Lignelli did an update of his appraisal a few days prior to the hearing. Based on the actual experience of the hotel since his original appraisal, Lignelli modified his calculations by increasing the assumed occupancy rate to 49% and changing the average daily rate to $98.17. There was also an increase in the anticipated food/beverage revenue and minor changes to the other revenue and expense components. The final result was a new anticipated gross revenue of $2,737,249 and an increased net income before real estate taxes of $453,330. To this was applied the capitalization rate, modified slightly down from the original appraisal to 13.62% to reflect a lower interest rate for the debt component (6% vs. 6.5% in the original), and the deduction of the same PIP. The value of the hotel property as per Lignelli's updated appraisal is $1,812,000. It appears that the large bulk of the increase is attributable to the actual occupancy rate at the hotel during the preceding year having been larger than Lignelli anticipated in his original appraisal.

The expert for Wells Fargo, Mark Lukens, conducted his original appraisal in July 2010 and arrived at a current "as is" value of $3,000,000. According to Lukens, under the circumstances presented, the discounted cash flow method is the proper one to use in valuing the Property. In fact Lukens testified that he has never before seen the income capitalization method, which Lignelli advocated, used to value a full service hotel.

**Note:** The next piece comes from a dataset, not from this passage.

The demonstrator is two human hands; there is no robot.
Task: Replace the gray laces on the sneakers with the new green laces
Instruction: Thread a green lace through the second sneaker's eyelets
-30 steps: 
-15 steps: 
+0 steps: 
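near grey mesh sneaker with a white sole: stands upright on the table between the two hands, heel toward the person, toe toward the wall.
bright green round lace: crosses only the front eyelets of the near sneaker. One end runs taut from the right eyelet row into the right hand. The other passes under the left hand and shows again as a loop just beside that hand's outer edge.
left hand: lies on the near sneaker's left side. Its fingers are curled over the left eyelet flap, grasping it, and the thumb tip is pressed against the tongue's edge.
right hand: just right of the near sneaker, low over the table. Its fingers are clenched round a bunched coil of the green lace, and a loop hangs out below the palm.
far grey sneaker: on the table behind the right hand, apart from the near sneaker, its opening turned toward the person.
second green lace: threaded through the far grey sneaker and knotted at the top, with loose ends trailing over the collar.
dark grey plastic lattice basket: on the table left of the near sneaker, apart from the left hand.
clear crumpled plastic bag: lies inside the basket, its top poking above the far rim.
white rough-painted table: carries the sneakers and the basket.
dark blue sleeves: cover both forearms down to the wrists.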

Lukens projected that the occupancy rate for the Property would increase from 46% in years 2010/2011 to 55% in years 2014/2015, at which point it would stabilize. He projected an average daily rate of $97.00 for years 2010/2011, rising to $115.00 by years 2014/2015. He based his projections on a review of the historical data from the Property over the previous 3 years and industry wide data from the northeastern region of the country for full-service hotels of 150 rooms or less. Lukens also made projections of other revenues and expenses for the Property.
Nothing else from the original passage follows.